**AIM OF THE EXERCISE**.
Starting at the line that contains "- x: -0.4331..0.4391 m" in the listing below, write out every line word for word until you have written the line that contains "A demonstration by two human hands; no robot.".

**DATA BLOCK**.
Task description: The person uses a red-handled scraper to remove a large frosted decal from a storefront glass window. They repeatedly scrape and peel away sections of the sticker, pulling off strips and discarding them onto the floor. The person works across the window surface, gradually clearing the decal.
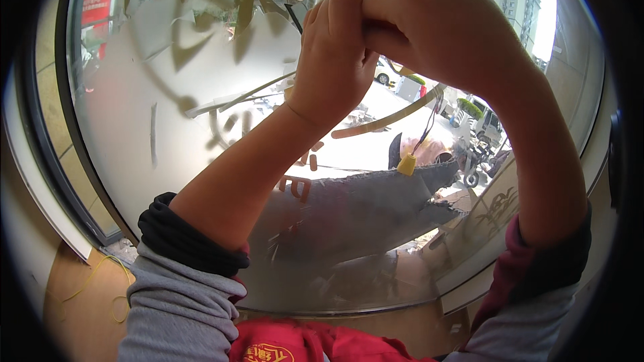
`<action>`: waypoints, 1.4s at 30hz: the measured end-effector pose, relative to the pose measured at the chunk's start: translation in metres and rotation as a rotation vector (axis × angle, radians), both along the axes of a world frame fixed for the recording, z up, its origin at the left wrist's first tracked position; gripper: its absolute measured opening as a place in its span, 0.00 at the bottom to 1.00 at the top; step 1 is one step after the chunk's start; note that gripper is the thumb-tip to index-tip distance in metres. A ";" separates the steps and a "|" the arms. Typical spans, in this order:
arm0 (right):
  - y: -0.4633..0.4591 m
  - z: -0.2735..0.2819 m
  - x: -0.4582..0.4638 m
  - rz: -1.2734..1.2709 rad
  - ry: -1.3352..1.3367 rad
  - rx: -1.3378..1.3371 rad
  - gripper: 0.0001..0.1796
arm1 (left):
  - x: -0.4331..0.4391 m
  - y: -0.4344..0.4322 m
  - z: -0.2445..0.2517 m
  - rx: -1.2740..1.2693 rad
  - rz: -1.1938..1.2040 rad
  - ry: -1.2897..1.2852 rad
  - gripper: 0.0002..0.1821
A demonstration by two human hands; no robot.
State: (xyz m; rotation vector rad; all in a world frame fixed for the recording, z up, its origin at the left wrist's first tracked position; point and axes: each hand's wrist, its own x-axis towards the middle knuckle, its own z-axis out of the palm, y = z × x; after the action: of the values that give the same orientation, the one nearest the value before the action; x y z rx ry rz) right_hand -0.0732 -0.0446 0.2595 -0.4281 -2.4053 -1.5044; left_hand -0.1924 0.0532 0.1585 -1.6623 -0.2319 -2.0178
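My left hand (334, 50) is raised in front of a glass pane (427, 266), its fingers curled. My right hand (437, 25) is bent over it from the right, and the two touch. Whatever lies between them is hidden. A thin dark edge (294, 18) shows just left of my left fingers; its full shape is covered. Frosted film (126, 125) covers much of the pane's left side, torn along its upper edge. Loose film strips (236, 98) hang beside my left wrist. Brown lettering and leaf-shaped decals (244, 10) mark the glass.
A yellow connector (406, 164) dangles on thin wires before the pane. A ragged-edged dark grey sheet (352, 211) spans the lower glass. At left stand a dark door frame (83, 161) and a yellow cord (118, 306) on the wooden floor. Vehicles and tall buildings (518, 0) appear outside.
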 end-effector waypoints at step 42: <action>0.054 -0.047 0.020 0.260 0.446 -0.292 0.04 | -0.002 0.015 0.006 0.182 0.225 0.056 0.14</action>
State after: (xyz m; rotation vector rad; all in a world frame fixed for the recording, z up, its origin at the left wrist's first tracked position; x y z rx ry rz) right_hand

**ANSWER SECTION**.
  - x: -0.4331..0.4391 m
  - y: -0.4344..0.4322 m
  - z: -0.2445..0.2517 m
  - rx: -1.2740..1.2693 rad
  - rz: -1.1938..1.2040 rad
  - ry: -1.2897..1.2852 rad
  - gripper: 0.0002..0.1821
A demonstration by two human hands; no robot.

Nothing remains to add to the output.